This application of the rule concerning postfix expressions is aimed at resolving ambiguity within the code. For example, if the following code did not have semicolons inserted automatically, it would be unclear whether ++ is a postfix for a or a prefix for b.

a
++
b

Under the third rule, a semicolon is inserted between a and ++, leading to the interpretation:

a;
++b;

It can also be noted that a semicolon is inserted at the end of the program as per the second rule.

2.4. Fourth Rule

Semicolons are never inserted as delimiters for for loops or in empty declarations.

"Effective JavaScript" p. 33

This means that when a delimiter for a for loop or an empty statement (;) is required, you must explicitly insert a semicolon. In other words, if the insertion of a semicolon would be interpreted as a delimiter for a for loop or as an empty statement, a semicolon will not be inserted.

For example, in the following code, even though there are offending tokens and a newline, no semicolon is inserted, and an error occurs as the semicolon would be interpreted as a for loop delimiter.

for (let i = 0, total = 1
  i < 10
  i++) {
  total *= i;
}

For the same reason, an explicit semicolon must be included in loops with empty statements.
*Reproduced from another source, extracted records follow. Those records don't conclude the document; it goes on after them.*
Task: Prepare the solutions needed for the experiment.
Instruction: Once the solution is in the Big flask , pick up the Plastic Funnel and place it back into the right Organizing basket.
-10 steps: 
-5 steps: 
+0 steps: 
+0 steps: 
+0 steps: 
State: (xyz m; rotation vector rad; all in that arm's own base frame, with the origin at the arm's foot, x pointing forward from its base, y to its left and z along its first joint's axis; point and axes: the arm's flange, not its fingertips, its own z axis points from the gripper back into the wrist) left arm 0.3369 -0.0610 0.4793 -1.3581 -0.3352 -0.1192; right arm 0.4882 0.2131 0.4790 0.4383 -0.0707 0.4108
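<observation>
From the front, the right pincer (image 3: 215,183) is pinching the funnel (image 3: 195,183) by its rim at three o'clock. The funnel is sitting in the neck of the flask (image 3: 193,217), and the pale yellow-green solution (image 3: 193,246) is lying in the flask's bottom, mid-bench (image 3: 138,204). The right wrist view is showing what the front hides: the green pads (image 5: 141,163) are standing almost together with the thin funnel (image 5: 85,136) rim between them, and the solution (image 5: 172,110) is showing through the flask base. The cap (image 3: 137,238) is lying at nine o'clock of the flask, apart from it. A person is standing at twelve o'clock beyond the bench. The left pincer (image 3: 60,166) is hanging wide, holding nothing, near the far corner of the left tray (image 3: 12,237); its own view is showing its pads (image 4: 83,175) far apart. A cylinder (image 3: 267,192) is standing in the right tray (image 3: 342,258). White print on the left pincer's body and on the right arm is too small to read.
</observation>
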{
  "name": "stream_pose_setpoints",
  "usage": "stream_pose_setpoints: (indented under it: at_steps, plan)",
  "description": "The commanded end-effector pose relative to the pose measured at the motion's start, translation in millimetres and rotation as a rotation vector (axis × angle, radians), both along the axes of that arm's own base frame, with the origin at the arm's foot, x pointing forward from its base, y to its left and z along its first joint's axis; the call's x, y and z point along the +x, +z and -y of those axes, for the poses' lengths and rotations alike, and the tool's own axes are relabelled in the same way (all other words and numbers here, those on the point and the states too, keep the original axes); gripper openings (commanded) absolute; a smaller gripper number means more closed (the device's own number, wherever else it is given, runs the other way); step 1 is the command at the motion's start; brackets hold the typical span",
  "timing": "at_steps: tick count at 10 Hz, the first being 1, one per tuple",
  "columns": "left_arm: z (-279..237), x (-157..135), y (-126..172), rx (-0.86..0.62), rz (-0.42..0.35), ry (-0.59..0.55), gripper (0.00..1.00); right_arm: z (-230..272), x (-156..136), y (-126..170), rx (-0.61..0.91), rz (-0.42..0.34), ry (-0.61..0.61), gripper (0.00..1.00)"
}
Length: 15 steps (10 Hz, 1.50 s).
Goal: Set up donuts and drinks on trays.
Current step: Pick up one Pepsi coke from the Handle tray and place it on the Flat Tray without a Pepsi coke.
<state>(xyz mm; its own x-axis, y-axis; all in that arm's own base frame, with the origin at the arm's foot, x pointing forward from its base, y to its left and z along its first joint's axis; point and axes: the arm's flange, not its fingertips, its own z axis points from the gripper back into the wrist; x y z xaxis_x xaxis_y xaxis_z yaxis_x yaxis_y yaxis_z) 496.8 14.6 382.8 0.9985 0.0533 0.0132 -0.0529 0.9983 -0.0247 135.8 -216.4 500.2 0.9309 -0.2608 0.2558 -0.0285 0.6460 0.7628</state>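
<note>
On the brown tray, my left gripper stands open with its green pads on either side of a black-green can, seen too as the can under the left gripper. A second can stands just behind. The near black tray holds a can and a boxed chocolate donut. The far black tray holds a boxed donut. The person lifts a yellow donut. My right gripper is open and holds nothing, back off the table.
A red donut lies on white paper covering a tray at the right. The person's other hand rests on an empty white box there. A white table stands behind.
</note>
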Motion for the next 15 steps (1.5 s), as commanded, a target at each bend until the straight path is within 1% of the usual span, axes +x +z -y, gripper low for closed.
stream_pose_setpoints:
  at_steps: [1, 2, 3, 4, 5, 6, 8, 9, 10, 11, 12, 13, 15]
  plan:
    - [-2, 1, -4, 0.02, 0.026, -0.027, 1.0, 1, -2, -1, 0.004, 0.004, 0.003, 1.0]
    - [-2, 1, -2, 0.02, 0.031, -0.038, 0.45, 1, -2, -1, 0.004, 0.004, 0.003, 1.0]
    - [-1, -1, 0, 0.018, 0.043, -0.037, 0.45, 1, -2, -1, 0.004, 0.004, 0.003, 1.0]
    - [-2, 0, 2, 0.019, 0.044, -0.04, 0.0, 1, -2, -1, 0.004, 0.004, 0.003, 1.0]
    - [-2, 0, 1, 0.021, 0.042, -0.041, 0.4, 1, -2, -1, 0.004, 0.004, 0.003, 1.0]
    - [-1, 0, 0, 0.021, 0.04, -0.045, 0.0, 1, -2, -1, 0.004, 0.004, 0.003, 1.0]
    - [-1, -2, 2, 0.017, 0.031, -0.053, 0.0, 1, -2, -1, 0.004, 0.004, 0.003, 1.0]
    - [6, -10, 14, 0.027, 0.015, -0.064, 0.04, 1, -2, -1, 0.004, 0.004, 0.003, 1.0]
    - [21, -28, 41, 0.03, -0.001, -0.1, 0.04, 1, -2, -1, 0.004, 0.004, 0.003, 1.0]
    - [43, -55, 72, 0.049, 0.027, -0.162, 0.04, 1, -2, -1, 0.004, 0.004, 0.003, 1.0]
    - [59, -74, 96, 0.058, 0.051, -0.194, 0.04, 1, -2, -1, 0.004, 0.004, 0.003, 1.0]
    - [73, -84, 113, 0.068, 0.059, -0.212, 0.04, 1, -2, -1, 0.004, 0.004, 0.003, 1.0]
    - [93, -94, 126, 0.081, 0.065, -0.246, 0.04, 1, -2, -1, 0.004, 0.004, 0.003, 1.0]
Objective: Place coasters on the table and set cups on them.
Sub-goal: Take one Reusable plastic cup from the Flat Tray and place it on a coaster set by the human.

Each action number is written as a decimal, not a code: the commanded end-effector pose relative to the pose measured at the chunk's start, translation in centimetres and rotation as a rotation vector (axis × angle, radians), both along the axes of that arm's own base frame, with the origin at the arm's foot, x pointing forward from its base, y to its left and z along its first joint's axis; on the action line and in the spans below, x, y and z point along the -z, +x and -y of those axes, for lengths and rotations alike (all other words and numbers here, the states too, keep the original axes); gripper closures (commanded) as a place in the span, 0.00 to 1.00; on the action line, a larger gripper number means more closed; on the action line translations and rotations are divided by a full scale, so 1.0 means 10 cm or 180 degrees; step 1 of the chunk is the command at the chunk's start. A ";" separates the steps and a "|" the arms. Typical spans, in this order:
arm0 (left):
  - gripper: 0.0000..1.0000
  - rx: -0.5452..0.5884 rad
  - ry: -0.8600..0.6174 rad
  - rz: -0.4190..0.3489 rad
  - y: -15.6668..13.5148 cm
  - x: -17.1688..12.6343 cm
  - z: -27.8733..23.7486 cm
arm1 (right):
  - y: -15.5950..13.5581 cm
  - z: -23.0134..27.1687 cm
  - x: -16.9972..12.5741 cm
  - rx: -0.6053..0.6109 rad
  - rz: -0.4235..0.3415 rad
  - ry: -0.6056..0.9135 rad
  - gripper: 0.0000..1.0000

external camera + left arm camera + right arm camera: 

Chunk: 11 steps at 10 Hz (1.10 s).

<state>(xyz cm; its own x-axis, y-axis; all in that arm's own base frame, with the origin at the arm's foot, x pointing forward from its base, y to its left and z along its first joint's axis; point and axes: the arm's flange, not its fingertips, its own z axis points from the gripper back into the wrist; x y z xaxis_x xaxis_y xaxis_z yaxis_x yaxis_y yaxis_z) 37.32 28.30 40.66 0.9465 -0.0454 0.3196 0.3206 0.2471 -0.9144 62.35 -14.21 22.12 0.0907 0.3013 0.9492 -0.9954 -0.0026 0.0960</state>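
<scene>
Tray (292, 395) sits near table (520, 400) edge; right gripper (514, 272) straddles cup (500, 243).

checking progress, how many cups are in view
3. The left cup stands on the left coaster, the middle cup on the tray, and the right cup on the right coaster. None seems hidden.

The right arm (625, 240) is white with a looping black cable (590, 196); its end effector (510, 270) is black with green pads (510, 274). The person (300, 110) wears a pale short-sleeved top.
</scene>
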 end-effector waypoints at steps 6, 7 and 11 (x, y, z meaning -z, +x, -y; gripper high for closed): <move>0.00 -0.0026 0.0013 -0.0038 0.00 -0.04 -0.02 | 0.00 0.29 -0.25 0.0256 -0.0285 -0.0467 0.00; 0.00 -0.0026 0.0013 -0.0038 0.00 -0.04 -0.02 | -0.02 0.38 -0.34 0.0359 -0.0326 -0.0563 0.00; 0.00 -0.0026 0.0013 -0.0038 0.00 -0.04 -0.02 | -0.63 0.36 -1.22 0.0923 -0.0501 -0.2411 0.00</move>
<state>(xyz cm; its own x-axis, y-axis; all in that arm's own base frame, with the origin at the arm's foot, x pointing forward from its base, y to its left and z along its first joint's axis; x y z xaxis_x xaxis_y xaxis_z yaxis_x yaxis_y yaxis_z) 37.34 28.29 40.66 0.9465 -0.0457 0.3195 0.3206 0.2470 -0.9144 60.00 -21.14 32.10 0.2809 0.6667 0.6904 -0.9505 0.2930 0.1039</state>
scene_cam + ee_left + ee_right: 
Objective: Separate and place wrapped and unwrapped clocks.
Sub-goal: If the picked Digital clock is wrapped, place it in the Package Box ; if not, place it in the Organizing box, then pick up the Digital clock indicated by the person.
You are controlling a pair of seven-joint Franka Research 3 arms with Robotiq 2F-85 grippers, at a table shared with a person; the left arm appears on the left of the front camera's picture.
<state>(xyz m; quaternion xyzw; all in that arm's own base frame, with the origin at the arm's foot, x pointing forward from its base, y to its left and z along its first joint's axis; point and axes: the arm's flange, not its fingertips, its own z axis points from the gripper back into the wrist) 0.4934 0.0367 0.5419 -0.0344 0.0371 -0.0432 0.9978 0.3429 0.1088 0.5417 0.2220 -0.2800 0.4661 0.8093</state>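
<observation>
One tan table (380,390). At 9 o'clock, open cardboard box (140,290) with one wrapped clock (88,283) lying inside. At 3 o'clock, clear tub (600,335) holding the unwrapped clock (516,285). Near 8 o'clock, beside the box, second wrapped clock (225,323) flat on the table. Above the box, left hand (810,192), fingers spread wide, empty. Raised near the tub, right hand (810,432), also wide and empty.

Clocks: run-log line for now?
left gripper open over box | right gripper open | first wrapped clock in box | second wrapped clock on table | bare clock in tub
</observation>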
function loop() { while (false) } // Parsing error
function loop() { while (false); } // Parses correctly

3. Regarding Semicolon Omission

Nowadays, it is commonly recommended to rely on automatic insertion of semicolons, and many code correction tools insert semicolons automatically without the programmer needing to worry about it. Therefore, it seems that developers typically add semicolons explicitly.

However, there are many people who prefer a style that omits semicolons, as well as existing code written in such a style. Therefore, if you wish to follow or work with such a style, understanding the rules of automatic semicolon insertion is essential. Omitting semicolons without consideration may lead to unintended behavior of the code.

For example, the following program operates correctly with three semicolons automatically inserted at the end of each statement:

a = b
var x
(f())

However, if the order is changed, a semicolon will not be inserted correctly, resulting in an error.

a = b // A semicolon is not inserted correctly here
(f())
var x

This section will review potential issues that can arise when semicolons are indiscriminately omitted, as well as the rules to follow when doing so.

3.1. Issue Examples with Semicolon Omission

Automatic semicolon insertion occurs during the parsing process of the code. Therefore, if the code is syntactically valid, no semicolon will be inserted. In particular, great care should be taken with the characters (, [, +, -, /, and ` since they can be interpreted as operators or prefixes depending on the context.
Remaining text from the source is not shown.